** WHAT THE TASK ASKS **
The whole listing needs to be restated word for word.
※
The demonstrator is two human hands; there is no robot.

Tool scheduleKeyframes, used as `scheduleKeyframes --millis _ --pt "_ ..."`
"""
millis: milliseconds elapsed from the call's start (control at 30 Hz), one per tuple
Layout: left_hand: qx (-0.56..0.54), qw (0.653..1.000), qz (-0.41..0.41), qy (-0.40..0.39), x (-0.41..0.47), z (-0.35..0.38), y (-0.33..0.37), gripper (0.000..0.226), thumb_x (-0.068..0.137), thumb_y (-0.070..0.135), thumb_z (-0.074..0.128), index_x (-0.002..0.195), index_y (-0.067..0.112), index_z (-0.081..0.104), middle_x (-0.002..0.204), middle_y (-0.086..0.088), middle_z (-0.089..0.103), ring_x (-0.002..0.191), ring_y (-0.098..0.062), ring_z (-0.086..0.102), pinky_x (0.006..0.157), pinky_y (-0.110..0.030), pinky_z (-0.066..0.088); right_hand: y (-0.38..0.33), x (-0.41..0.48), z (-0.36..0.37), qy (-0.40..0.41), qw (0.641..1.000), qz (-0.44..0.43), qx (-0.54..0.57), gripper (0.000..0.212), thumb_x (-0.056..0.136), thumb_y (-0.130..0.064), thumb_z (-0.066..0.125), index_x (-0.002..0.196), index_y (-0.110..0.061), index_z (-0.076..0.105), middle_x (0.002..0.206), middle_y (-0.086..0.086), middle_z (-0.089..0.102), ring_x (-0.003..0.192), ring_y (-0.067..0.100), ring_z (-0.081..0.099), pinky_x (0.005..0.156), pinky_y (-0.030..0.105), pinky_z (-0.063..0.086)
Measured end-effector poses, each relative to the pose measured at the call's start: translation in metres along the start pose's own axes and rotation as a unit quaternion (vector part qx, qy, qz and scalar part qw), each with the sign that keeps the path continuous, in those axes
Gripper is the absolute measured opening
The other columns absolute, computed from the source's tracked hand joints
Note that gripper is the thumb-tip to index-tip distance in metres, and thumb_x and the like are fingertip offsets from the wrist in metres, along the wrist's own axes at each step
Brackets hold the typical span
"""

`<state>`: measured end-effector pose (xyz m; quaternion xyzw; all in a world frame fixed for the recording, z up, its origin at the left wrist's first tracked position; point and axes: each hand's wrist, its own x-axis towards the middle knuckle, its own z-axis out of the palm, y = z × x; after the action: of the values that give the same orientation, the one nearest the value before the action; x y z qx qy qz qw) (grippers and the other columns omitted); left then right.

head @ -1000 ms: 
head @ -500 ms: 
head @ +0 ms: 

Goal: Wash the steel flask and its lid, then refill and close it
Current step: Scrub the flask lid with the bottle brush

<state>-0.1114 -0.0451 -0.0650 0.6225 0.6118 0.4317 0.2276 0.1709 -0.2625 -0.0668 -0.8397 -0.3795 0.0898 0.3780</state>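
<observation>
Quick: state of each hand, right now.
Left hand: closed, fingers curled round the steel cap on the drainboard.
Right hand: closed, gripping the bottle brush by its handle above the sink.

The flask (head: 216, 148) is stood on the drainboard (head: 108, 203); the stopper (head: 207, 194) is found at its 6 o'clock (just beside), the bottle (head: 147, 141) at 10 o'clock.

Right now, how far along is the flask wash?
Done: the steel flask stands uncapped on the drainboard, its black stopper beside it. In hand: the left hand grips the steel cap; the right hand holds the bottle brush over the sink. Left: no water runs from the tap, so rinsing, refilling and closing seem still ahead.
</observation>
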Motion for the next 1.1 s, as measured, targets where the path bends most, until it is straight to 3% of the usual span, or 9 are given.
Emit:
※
** TASK RESULT **
The demonstrator is two human hands; there is no robot.

Tool scheduleKeyframes, used as `scheduleKeyframes --millis _ --pt "_ ..."`
"""
millis: milliseconds elapsed from the call's start (control at 30 Hz), one per tuple
Layout: left_hand: qx (-0.56..0.54), qw (0.653..1.000), qz (-0.41..0.41), qy (-0.40..0.39), x (-0.41..0.47), z (-0.35..0.38), y (-0.33..0.37), gripper (0.000..0.226), thumb_x (-0.068..0.137), thumb_y (-0.070..0.135), thumb_z (-0.074..0.128), index_x (-0.002..0.195), index_y (-0.067..0.112), index_z (-0.081..0.104), middle_x (-0.002..0.204), middle_y (-0.086..0.088), middle_z (-0.089..0.103), ring_x (-0.002..0.191), ring_y (-0.098..0.062), ring_z (-0.086..0.102), pinky_x (0.006..0.157), pinky_y (-0.110..0.030), pinky_z (-0.066..0.088); right_hand: y (-0.38..0.33), x (-0.41..0.48), z (-0.36..0.37), qy (-0.40..0.41), qw (0.641..1.000), qz (-0.44..0.43), qx (-0.54..0.57), gripper (0.000..0.212), thumb_x (-0.056..0.136), thumb_y (-0.130..0.064), thumb_z (-0.066..0.125), index_x (-0.002..0.196), index_y (-0.110..0.061), index_z (-0.076..0.105), middle_x (0.002..0.206), middle_y (-0.086..0.086), middle_z (-0.089..0.102), ring_x (-0.003..0.192), ring_y (-0.067..0.100), ring_z (-0.081..0.099), pinky_x (0.005..0.156), pinky_y (-0.030..0.105), pinky_z (-0.063..0.086)
Measured end-effector poses, each relative to the pose measured at the call's start: translation in metres along the start pose's own axes and rotation as a unit quaternion (vector part qx, qy, qz and scalar part qw), each with the sign that keeps the path continuous, in those axes
Gripper is the absolute measured opening
The other columns absolute, computed from the source's tracked hand joints
Note that gripper is the thumb-tip to index-tip distance in metres, and thumb_x and the like are fingertip offsets from the wrist in metres, along the wrist's own axes at each step
Brackets hold the typical span
"""

`<state>`: measured end-effector pose (xyz m; quaternion xyzw; all in a world frame fixed for the recording, z up, its origin at the left wrist's first tracked position; point and axes: each hand's wrist, its own x-axis towards the middle knuckle, its own z-axis out of the palm, y = z × x; after the action: of the values that give the same orientation, the one nearest the value before the action; x y z qx qy qz qw) (grippers and the other columns omitted); left then right.

head @ -1000 ms: 
head @ -500 ms: 
head @ +0 ms: 

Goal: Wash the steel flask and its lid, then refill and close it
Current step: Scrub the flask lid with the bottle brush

<state>-0.1114 -0.0451 -0.0650 0.6225 0.6118 0.4317 0.2276 0.1709 -0.2625 -0.0668 -0.8397 -0.3795 0.0898 0.3780</state>
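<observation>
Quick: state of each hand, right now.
Left hand: closed, fingers curled round the steel cap on the drainboard.
Right hand: closed, gripping the bottle brush by its handle above the sink.

The flask (head: 216, 148) is stood on the drainboard (head: 108, 203); the stopper (head: 207, 194) is found at its 6 o'clock (just beside), the bottle (head: 147, 141) at 10 o'clock.

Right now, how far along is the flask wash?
Done: the steel flask stands uncapped on the drainboard, its black stopper beside it. In hand: the left hand grips the steel cap; the right hand holds the bottle brush over the sink. Left: no water runs from the tap, so rinsing, refilling and closing seem still ahead.
</observation>
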Motion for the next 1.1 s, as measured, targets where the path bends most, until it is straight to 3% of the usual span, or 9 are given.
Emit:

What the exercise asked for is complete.